Selama itu mata bapak terus tertutup.  Tetapi ketika aku mengatakan bahwa kematian bukan akhir, dan bahwa hidup kekal adalah saat kita pulang ke rumah Bapa.  Lalu tangan bapak merespon genggamanku, dan aku mengartikan bapak mendengar setiap kata-kataku.

Keesokan harinya, Senin, 6 April 2015 sekitar pukul 10 pagi, setelah 3 minggu koma bapak berpulang menemui Bapa di surga.  Bukan kematian, tetapi disanalah kehidupan kekal yang sesungguhnya.  Sementara kita di bumi ini hanya sementara saja.  Menunggu saatnya kita pun akan pulang dengan catatan hidup masing-masing.

Terima kasih karena Tuhan memberikanku cukup waktu mempersiapkan kepulangan bapak.  Aku telah menyiapkan baju hitam untuk mama dan saudaraku.  

Demikian juga rumah duka, dan pemakaman yang semuanya telah ku persiapkan jauh hari jika waktu itu tiba.  Tetapi nyatanya aku sendiri yang tidak sungguh siap ketika bapak menutup mata.

Aku ingat ketika aku menjerit histeris.  Begitu hancur hatiku hingga kini kehilangan sosoknya yang sederhana dan penuh cinta kepada keluarganya ini.  Sosok yang mengajariku arti rendah hati, dan belajar mengucap syukur.

Paskah kemarin aku ziarah ke makam bapak.  Tidak bisa mengajak mama dan adekku karena situasi pandemi yang membuatku sulit bergerak. 

Terlalu riskan membawa mama yang sudah berumur, apalagi dengan kursi rodanya.  Mereka adalah amanat bapak kepadaku, agar sebisanya aku menjaganya.  Meski tentunya aku jauh dari sempurna dibandingkan bapak.

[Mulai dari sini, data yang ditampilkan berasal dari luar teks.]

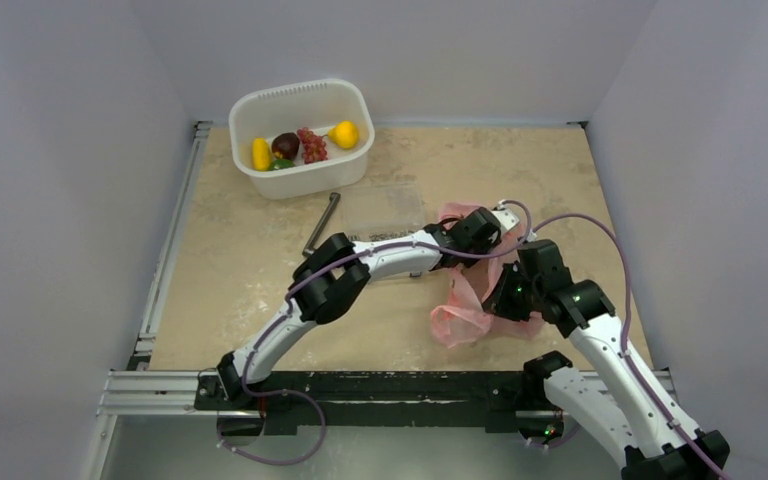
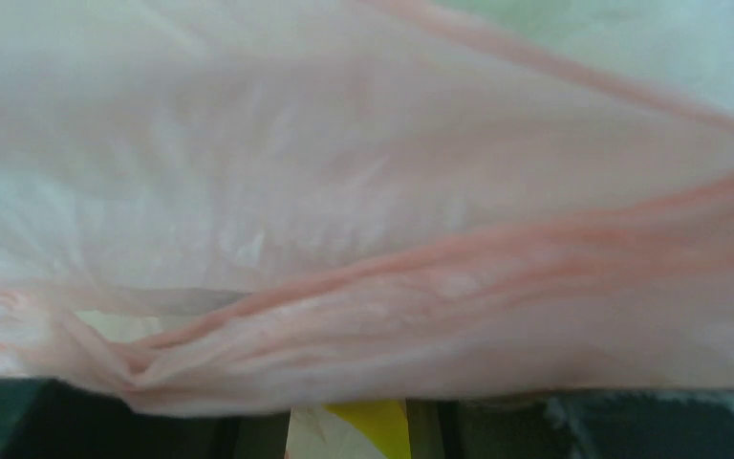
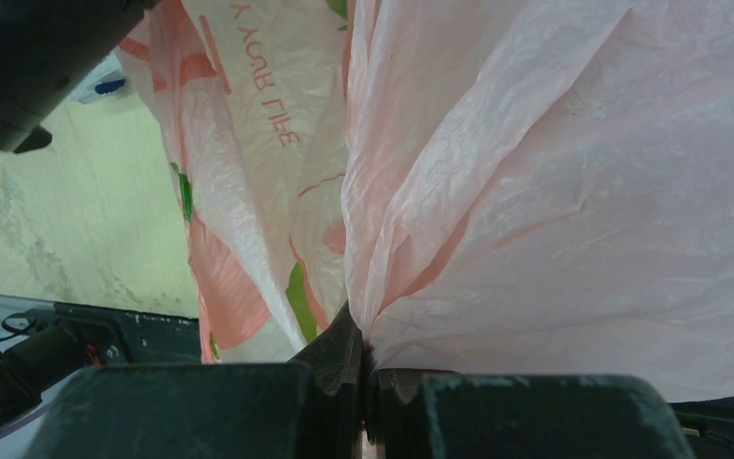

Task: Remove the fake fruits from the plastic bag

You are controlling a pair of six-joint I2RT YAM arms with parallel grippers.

Diary, jangan tanya kesedihanku yang hingga kini masih menangis setiap kali merindukan sosok bapak.  Dulu, disaat terpuruk aku bisa berlari dan curhat padanya.  

Bapak selalu menasehatiku untuk kuat, dan jangan lelah berbuat baik. "Kita tidak mungkin bisa menyenangkan hati semua orang. Tidak mungkinlah kita membuat semua orang tersenyum.  

Kita khan bukan malaikat.  Tetapi setidaknya kita harus berusaha menjadi orang baik, dan biarlah Tuhan yang menilai. Tidak ada yang bisa disembunyikan di mata Tuhan."  Begitu selalu bapak menyemangatiku di saat aku kecewa atau lelah.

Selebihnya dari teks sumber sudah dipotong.